Assignment
Starting at the top of the data and ending with the line that holds "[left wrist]", transcribe each line exactly; include both ends.

Data below
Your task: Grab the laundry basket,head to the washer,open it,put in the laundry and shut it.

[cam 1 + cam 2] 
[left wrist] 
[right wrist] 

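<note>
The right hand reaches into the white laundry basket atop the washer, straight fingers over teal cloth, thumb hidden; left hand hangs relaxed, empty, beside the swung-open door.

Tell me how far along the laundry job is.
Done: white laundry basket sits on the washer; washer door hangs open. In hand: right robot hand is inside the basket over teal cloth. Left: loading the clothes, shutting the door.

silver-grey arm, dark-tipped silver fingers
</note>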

Task output
Your task: Grab the laundry basket,head to the washer,open it,put in the laundry and shut it.

[cam 1 + cam 2] 
[left wrist] 

What precedes this is the full answer.